The asymptotic and simulated joint sampling distributions for maximum-likelihood estimates of the selection ([gamma with circumflex]) and dominance (ĥ) parameters. The white lines indicate the underlying true values. Each plot ranges ±3 asymptotic ...

Thus far we have reported results for a large number of segregating sites, with the presumption that the method would be applied at the genomic level to large SNP data sets, and we have found that the estimation procedure works surprisingly well in this situation for most parameter combinations. For smaller data sets (S < 100), our ability to simultaneously estimate the selection and dominance parameters is greatly diminished. Noting that E[xi] [proportional, variant] S, we see that the sampling variance and covariance terms in expressions (15) are inversely proportional to S. This hyperbolic dependence on S is reflected in Figure 3, which shows the standard deviation of the MLEs as a function of S.

Figure 3.
The asymptotic standard deviation of the maximum-likelihood estimates for the selection ([gamma with circumflex]) and dominance (ĥ) parameters as a function of the observed number of segregating sites. Solid lines represent underlying true values of ...
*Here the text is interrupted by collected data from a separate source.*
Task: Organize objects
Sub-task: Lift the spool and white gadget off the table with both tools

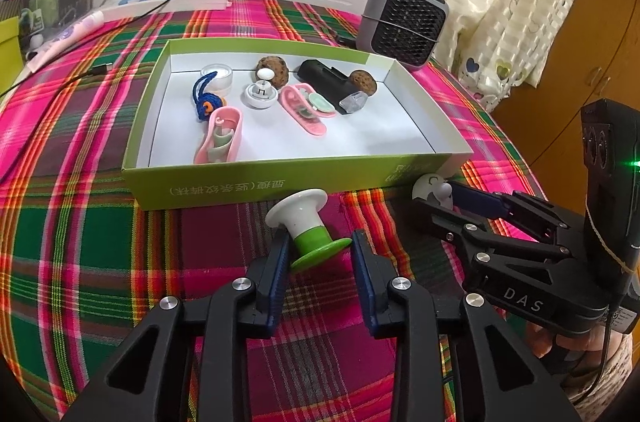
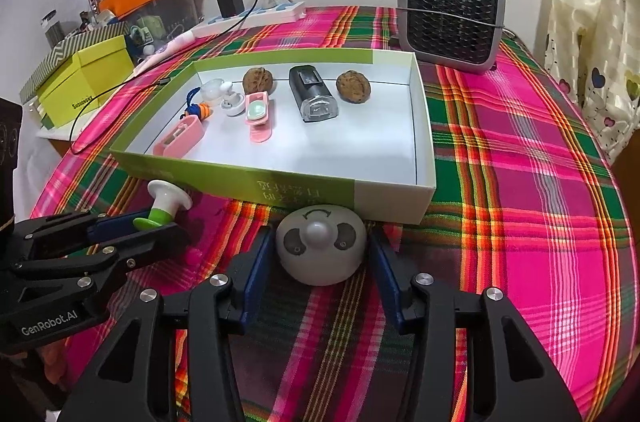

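Observation:
A white and green spool-shaped piece (image 1: 306, 227) lies on the plaid cloth in front of the green box (image 1: 280, 182). My left gripper (image 1: 318, 242) is open, with its fingers on either side of the piece's green end. It also shows in the right wrist view (image 2: 166, 206). A round white panda-faced gadget (image 2: 321, 248) lies just before the box's front wall (image 2: 280, 188). My right gripper (image 2: 320, 254) is open around it, fingers close to its sides. In the left wrist view the gadget (image 1: 432, 188) is partly hidden by the right gripper.
The box holds two walnuts (image 2: 353, 84), a black device (image 2: 314, 94), two pink clips (image 2: 258, 116), a white round case (image 2: 233, 104) and a blue cord charm (image 1: 204, 100). A small grey heater (image 2: 452, 10) stands behind the box. A power strip (image 2: 256, 14) and yellow-green box (image 2: 86, 78) are at the far left.

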A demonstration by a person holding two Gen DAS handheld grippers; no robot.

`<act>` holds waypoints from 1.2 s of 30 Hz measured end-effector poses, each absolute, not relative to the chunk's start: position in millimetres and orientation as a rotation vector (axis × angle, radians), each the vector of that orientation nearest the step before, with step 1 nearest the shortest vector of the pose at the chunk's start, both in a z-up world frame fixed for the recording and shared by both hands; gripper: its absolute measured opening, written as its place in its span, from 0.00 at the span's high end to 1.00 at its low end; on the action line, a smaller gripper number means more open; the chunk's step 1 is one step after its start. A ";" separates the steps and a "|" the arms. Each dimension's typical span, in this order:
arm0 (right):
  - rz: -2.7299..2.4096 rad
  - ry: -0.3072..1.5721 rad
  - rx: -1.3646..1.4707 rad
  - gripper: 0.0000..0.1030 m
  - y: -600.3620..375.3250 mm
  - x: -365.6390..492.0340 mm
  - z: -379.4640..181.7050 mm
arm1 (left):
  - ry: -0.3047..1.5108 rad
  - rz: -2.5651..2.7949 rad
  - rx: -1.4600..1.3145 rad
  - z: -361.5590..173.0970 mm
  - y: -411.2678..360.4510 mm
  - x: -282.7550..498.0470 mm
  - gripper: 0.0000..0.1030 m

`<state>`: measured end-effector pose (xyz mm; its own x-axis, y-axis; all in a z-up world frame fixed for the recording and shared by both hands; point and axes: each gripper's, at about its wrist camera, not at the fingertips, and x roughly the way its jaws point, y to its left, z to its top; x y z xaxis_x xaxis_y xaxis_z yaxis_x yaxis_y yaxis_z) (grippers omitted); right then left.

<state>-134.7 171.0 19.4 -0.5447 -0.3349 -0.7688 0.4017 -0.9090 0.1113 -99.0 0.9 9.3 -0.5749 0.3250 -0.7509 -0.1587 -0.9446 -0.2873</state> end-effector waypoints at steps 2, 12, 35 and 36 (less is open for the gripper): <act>-2.442 0.107 1.191 0.53 170.8 -134.4 19.4 | -0.274 2.553 -1.273 9.4 0.8 -99.0 0.72; -2.430 0.095 1.186 0.53 170.2 -134.2 19.9 | -0.274 2.556 -1.275 9.2 0.2 -99.0 0.72; -2.430 0.068 1.129 0.53 174.0 -122.5 34.3 | -0.218 2.569 -1.210 31.0 4.5 -85.8 0.72; -2.433 0.066 1.119 0.53 174.5 -121.5 36.9 | -0.217 2.571 -1.204 32.7 4.8 -85.9 0.72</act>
<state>-121.5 174.5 36.9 -0.5643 -0.3856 -0.7299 0.4249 -0.8937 0.1437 -85.9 4.8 32.7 -0.6072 0.3248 -0.7252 -0.1986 -0.9457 -0.2572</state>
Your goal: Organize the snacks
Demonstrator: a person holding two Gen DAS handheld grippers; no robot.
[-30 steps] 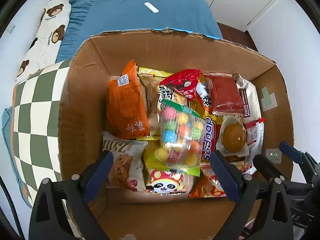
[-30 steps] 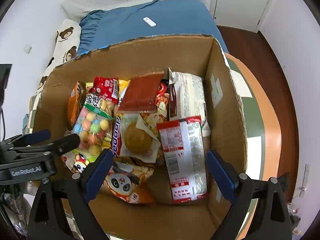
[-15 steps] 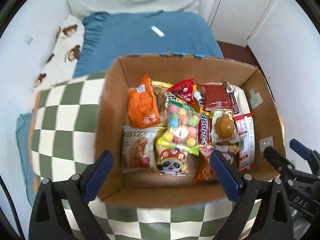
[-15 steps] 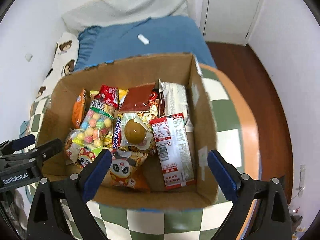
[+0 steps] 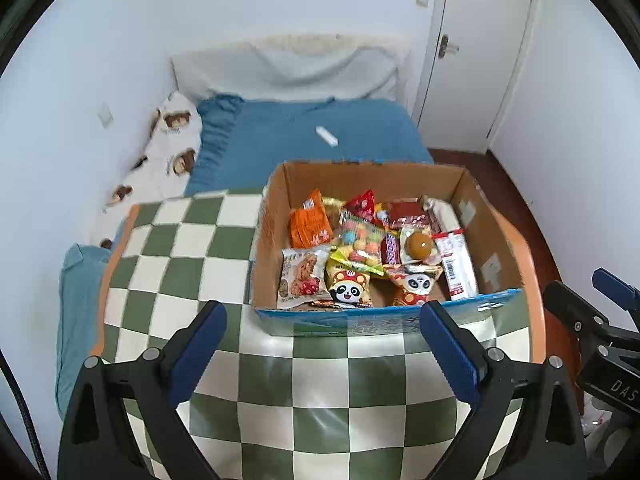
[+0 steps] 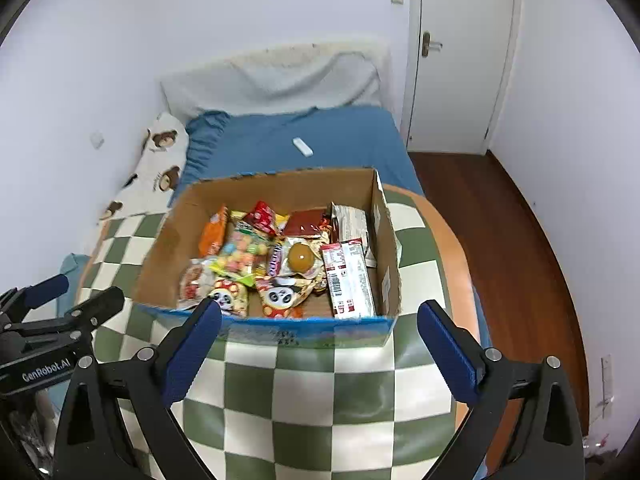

Power to detect nonadditive allelic interactions:

The two-parameter model with selection and dominance can be compared to the one-parameter basic PRF model (Sawyer and Hartl 1992) by employing a likelihood-ratio test (LRT). Here, genic selection (h = 0.5) is the null hypothesis and the LRT statistic, 2([ell]([gamma with circumflex], ĥ|x) − [ell]([gamma with circumflex]o, 1/2|x)), is expected to be chi-square distributed with 1 d.f. under the asymptotic assumption ([gamma with circumflex]o denotes the maximum-likelihood estimate of the selection parameter under the assumption of genic selection). We conducted stochastic simulations to determine the statistical power (probability of rejecting genic selection) this test has in detecting deviations from strictly genic selection. The simulation procedure is straightforward. First, to simulate data, we conducted S pseudo-random draws from a multinomial distribution with n − 1 classes, where the probability of each class is given by expression (6). Using this simulated data, the likelihood function (7) was evaluated using the extended midpoint numerical integration algorithm (Press et al. 1988, Chap. 4) and then maximized using the Fletcher-Reeves-Polak-Ribiere optimization routine (Press et al. 1988, Chap. 10). The likelihoods from the two different models were then compared using the LRT statistic. This procedure was repeated 1000 times for each parameter combination, using the 190-node Computational Biology Service Unit cluster at the Cornell Theory Center (www.tc.cornell.edu).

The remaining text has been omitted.